Monday, April 12, 2010

Tick tock

I read an article last week about Nicolas Sparks, who started his most recent novel this February 17th and needs to have it done by May to keep it on schedule for getting it published this Fall. He says he’s not happy working under such time constraints, but he can get the work done. I’ve heard of people writing a novel in six months before, but three? Then again, it’s Nicolas Sparks.

My point is, my only completed book took almost seven years, and that was just for the first draft. Granted, for the first four years almost nothing was written. The characters’ names changed, even the most basic elements of the plot changed, and only a few threads remain that identify it as the original story (the prison scene at the beginning is one of the only parts that has been included from day one). Only when I was a senior in high school did I begin to make any sort of real progress on it. By my first year of college, a definite draft was coming together (previously I had only had a collection of scenes without transitions, or the first chapter written over and over again). And by my third semester, I was about two thirds of the way through. That New Years, my resolution was to finish a draft by the end of the year. The draft was finished by the end of February.

It’s funny what a little momentum can do. Once I knew where I was going, nothing could slow me down. The next couple of years were spent revising, but that was much more sporadic and happened in fits and starts.

I sometimes wonder how fast I could turn out a book if I had nothing else to do but write. No social or professional obligations, no life stressors, just me and my computer. In my experience, though, this hasn’t worked very well. It used to be something of a joke to me that every summer vacation in high school my writing would stagnate. No matter how much progress I had been making during the school year, once I actually had the free time to sit down and burn through a major portion of the plot, writing was suddenly loathsome to me.

I’ve overcome this to an extent, but it still remains true that I want to write most when I don’t have time for it. If I were on a deadline, like Sparks is, and the thing that I didn’t have time for was not writing, but other life obligations, I’m not sure how I would rise to the challenge. As this is probably not something I will ever experience, I may never know. Could I write a complete novel in final draft form in a year? Maybe, but it wouldn’t be very good. My plotlines change gradually over time. I revise them based on the people I meet, the places I go, the things I read.

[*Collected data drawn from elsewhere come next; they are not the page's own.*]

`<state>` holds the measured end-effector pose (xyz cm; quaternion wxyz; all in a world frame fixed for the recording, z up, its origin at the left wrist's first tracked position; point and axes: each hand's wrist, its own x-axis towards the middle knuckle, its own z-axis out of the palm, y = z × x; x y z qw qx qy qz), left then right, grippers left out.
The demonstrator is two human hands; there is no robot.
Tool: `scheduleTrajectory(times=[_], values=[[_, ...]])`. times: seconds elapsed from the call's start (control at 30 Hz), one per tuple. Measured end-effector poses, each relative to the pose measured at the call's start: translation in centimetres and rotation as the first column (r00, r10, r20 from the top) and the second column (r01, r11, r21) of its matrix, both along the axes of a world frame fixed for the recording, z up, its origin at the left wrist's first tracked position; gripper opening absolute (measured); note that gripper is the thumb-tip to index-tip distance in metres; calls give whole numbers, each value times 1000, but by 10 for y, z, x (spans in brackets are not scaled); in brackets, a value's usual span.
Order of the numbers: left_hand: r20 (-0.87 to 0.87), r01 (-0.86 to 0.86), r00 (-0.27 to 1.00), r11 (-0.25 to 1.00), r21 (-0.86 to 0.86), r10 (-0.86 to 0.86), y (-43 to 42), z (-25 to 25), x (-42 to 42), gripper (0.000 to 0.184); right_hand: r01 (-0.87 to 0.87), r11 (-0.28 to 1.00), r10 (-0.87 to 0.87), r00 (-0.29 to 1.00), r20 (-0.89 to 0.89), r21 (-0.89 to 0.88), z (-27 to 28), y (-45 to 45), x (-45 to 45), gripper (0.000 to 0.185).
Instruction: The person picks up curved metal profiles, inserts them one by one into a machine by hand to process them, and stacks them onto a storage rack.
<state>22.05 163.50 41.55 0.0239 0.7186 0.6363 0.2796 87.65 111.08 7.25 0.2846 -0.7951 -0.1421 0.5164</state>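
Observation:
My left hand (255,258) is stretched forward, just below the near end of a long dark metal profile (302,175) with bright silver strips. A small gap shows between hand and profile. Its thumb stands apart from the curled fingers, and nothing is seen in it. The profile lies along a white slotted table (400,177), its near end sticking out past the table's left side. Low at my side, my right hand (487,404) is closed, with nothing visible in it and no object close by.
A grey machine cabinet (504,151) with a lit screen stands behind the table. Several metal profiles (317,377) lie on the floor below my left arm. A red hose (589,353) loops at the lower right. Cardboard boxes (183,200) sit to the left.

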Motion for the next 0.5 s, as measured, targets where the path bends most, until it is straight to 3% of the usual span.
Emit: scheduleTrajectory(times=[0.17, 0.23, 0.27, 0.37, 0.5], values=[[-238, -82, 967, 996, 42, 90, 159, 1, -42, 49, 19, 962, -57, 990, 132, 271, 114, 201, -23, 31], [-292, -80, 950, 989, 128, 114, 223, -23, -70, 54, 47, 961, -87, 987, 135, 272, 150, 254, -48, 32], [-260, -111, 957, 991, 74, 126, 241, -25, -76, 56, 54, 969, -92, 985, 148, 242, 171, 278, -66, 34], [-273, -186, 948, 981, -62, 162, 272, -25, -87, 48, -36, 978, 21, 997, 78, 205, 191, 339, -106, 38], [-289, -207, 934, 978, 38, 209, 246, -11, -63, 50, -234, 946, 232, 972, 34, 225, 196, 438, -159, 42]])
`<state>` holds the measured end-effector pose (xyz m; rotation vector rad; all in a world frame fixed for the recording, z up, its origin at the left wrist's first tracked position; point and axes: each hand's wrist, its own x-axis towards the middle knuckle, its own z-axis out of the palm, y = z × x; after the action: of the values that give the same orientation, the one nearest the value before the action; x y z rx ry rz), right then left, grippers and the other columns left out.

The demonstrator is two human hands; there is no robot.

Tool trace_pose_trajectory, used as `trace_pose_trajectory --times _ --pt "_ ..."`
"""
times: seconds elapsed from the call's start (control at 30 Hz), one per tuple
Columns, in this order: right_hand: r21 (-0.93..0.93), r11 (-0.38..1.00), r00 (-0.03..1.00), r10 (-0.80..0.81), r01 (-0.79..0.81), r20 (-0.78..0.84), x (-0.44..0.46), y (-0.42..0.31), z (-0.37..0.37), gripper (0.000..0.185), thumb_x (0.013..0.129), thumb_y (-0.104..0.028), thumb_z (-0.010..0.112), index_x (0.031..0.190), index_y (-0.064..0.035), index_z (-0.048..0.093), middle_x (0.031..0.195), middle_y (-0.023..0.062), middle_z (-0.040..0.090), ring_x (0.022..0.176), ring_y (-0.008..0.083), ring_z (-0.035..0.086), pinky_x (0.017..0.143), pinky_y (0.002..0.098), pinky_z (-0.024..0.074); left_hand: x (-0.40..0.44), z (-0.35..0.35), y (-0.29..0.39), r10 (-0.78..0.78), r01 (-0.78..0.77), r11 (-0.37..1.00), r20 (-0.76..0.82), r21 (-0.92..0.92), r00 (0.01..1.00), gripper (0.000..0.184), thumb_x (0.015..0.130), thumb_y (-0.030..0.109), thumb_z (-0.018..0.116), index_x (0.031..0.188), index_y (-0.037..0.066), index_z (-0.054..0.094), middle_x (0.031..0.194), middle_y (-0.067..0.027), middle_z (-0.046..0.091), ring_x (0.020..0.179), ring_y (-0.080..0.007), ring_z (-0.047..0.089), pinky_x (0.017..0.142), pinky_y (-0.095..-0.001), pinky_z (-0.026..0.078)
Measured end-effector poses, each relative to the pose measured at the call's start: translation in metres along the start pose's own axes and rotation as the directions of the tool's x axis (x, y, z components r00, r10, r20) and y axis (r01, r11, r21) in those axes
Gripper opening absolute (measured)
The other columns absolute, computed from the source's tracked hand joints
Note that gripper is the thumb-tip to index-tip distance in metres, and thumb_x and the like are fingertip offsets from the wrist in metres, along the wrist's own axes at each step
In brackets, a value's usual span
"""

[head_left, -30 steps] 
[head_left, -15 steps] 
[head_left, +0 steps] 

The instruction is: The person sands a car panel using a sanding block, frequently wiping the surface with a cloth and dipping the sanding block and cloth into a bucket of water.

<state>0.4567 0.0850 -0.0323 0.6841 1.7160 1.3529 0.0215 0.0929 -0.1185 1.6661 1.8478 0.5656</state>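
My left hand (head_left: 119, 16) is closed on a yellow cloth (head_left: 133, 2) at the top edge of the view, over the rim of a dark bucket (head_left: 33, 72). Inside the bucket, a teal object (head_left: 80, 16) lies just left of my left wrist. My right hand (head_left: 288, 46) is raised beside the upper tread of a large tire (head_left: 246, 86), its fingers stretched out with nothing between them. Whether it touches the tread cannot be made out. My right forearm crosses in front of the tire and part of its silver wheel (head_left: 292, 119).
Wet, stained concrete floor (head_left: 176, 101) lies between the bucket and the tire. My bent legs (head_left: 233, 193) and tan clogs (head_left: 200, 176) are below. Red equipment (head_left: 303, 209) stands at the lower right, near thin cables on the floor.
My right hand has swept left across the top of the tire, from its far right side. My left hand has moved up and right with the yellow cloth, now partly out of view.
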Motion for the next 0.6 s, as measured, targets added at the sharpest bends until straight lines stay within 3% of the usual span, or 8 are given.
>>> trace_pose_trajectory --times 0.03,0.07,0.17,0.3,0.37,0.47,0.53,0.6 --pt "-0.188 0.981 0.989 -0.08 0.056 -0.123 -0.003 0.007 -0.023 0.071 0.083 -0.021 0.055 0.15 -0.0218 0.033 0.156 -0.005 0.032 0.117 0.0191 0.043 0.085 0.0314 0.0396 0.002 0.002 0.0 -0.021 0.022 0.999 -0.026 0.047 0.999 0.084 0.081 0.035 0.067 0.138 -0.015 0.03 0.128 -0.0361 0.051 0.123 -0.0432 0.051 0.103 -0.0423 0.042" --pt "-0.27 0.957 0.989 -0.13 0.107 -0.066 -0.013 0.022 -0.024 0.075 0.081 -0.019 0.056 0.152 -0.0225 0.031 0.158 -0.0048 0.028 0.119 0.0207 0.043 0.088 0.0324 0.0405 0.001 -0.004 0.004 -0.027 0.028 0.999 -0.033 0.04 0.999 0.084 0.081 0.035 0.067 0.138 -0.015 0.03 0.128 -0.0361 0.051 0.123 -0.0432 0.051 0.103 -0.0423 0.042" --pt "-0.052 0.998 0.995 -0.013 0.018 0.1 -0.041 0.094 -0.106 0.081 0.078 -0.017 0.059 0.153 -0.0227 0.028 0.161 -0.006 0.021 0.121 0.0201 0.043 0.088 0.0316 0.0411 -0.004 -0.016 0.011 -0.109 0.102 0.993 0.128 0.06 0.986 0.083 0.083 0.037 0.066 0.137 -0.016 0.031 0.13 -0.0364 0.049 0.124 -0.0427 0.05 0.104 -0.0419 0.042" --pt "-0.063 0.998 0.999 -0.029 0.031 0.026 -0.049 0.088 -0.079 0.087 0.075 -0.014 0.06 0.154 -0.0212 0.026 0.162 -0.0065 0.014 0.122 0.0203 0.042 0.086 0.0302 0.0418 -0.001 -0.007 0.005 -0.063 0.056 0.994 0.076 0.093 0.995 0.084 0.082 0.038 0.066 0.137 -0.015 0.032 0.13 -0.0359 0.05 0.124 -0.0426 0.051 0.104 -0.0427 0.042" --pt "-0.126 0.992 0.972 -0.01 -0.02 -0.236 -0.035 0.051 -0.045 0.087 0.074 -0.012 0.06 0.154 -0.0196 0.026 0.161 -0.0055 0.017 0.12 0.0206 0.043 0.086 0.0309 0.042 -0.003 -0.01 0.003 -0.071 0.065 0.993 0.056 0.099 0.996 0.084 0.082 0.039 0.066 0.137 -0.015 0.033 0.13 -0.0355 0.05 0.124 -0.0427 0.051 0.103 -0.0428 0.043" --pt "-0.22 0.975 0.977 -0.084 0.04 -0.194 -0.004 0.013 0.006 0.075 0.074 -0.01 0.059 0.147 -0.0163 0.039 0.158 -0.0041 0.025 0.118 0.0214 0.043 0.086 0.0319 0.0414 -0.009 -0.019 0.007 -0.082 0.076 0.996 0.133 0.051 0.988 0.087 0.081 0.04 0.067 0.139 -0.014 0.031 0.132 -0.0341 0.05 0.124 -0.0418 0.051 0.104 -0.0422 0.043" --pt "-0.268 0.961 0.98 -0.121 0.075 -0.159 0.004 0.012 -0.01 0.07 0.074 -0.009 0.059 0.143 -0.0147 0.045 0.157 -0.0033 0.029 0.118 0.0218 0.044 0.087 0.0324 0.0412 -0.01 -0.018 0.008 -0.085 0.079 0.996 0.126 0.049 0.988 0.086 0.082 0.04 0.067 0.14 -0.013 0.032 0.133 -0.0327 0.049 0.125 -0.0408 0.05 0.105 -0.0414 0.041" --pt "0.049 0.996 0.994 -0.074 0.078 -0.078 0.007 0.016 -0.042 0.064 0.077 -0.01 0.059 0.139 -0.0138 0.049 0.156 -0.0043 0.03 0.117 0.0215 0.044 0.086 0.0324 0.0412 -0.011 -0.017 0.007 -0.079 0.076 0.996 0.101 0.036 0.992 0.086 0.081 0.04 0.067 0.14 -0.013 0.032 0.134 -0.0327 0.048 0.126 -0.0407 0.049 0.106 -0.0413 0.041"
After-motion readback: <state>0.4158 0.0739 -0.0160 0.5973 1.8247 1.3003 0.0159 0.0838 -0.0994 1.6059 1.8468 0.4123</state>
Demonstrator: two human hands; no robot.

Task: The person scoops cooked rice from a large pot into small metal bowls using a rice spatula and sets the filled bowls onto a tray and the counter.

If I had written Arylle in high school, as I had hoped to, it would have been a very different story. And it would have been almost unreadable.

My point is, I don’t see any good reason to rush a story (unless you’ve got a six-figure contract to, as Sparks probably does). It will be told in its own time, and it will probably be better for the pace.



drea moore said...

you know... it doesn't work that way :( I wish it did. I've been reading a lot of authors' blogs and some talk about 1-2 books a year and holding down a day job. Life will always be stressful. There was a breakdown of the proceeds from a best-seller (forgot the name of the author, it's an old post on Nathan Bransford's blog) that stated, after taxes and all she made 24k from a bestselling novel (this includes an advance). I think we take more time with unpublished novels because we can. It's nice taking it slow. But I think, especially with last year's Leafkin as an example, you'd be surprised what can be achieved on a deadline. Authors do have flux with deadlines, however, as a few posts on Magical Words indicates. And with editors... the responses seem quick. There are also agents who do some revising... depends on what you like and need.

I think the author changing too much over the years (we all change, right?) can be detrimental to the story. A story, to me, is best when it is in snap-shot form. Sometimes too many changes of approach/idea concerning the manuscript throw it off kilter, and make the project a little too vague because there are too many paths it could walk. This, I think, has been my largest problem with my first projects. I love them, but they are too scattered.